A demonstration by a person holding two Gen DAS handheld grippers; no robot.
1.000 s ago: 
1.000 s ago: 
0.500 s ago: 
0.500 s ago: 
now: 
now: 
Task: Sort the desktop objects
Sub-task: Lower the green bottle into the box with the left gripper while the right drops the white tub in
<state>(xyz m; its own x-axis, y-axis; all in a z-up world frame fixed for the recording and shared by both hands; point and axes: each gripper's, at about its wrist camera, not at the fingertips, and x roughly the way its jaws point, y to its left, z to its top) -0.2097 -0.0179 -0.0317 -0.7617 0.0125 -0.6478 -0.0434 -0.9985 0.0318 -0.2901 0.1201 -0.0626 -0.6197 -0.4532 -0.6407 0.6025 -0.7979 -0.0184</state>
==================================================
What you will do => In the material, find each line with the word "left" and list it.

Expected answer =>
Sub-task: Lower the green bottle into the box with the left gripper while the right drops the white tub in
<state>(xyz m; its own x-axis, y-axis; all in a z-up world frame fixed for the recording and shared by both hands; point and axes: each gripper's, at about its wrist camera, not at the fingertips, and x roughly the way its jaws point, y to its left, z to its top) -0.2097 -0.0179 -0.0317 -0.7617 0.0125 -0.6478 -0.0434 -0.9985 0.0318 -0.2901 0.1201 -0.0626 -0.6197 -0.4532 -0.6407 0.6025 -0.7979 -0.0184</state>

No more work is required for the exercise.